INPUT DATA Block Start
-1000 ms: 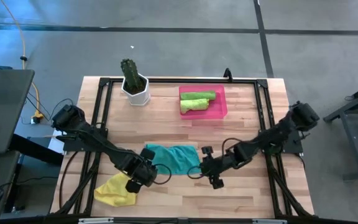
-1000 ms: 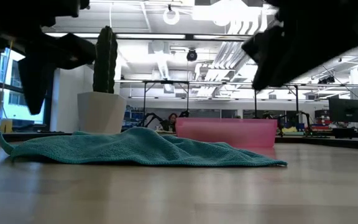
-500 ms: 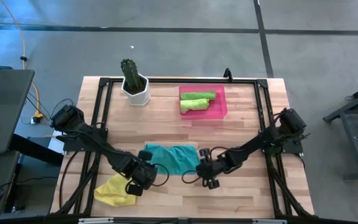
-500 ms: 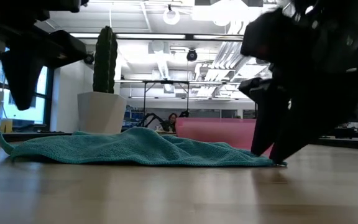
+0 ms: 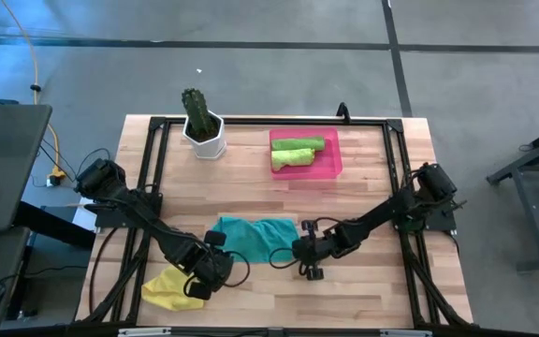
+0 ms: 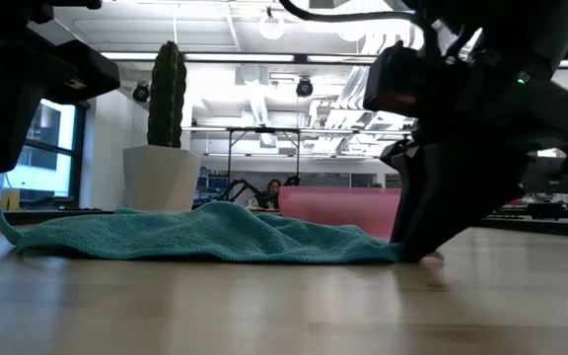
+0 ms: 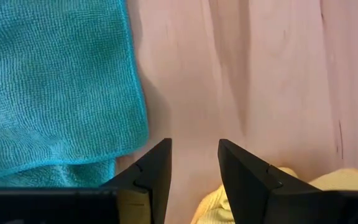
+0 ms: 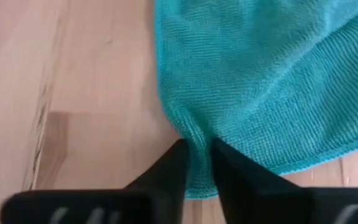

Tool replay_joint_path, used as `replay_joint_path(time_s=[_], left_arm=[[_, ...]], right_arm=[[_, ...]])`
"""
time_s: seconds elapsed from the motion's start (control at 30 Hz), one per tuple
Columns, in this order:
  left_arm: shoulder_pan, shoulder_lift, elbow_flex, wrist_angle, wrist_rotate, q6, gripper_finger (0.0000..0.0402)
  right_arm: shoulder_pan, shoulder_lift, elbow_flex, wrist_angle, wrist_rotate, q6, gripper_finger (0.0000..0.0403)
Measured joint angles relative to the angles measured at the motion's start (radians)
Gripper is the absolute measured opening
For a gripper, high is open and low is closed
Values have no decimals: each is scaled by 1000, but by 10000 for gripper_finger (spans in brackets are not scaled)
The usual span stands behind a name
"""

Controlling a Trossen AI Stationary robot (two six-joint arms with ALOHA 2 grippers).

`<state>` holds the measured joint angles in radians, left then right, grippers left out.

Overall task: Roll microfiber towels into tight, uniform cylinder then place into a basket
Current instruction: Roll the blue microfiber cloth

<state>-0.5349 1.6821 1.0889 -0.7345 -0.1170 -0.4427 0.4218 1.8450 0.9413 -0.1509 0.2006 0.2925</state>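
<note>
At teal towel (image 8: 266, 81) corner, right gripper (image 8: 197, 152) fingers pinching fabric edge on counter (image 5: 372, 281). Left gripper (image 7: 194, 163) fingers spread, empty, between teal and yellow towel (image 5: 171, 288). Pink basket (image 5: 330, 168) holds two green towels (image 5: 296, 152); rolled shape unclear.

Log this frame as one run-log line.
stage: grasp teal towel | right gripper: pinching towel edge | left gripper: open, over bare table between teal and yellow towel | basket: two green towels inside
</note>
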Motion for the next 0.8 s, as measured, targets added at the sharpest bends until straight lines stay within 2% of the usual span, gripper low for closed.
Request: replay_joint_path(time_s=[0.17, 0.47, 0.57, 0.8], left_arm=[[-3, 0, 0, 2, -45, -2, 120], [-3, 0, 0, 7, -125, 12, 120], [-2, 0, 0, 14, -197, -1, 120], [21, 0, 0, 172, -338, -75, 120]], right_arm=[[-2, 0, -1, -3, 0, 74, 8], [-15, -46, 64, -23, -67, 80, 3], [-28, -60, 113, -58, -75, 116, 4], [-56, -67, 240, -174, -84, 209, 2]])
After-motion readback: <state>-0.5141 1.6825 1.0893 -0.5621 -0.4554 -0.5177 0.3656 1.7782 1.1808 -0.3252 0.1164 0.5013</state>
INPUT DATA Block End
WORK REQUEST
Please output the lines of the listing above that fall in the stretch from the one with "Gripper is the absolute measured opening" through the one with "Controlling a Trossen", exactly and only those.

RESPONSE BELOW
Gripper is the absolute measured opening
For a gripper, high is open and low is closed
Values have no decimals: each is scaled by 1000, but by 10000 for gripper_finger (spans in brackets are not scaled)
The usual span stands behind a name
"""

Controlling a Trossen AI Stationary robot (two six-joint arms with ALOHA 2 grippers).

Nothing else is needed for this exercise.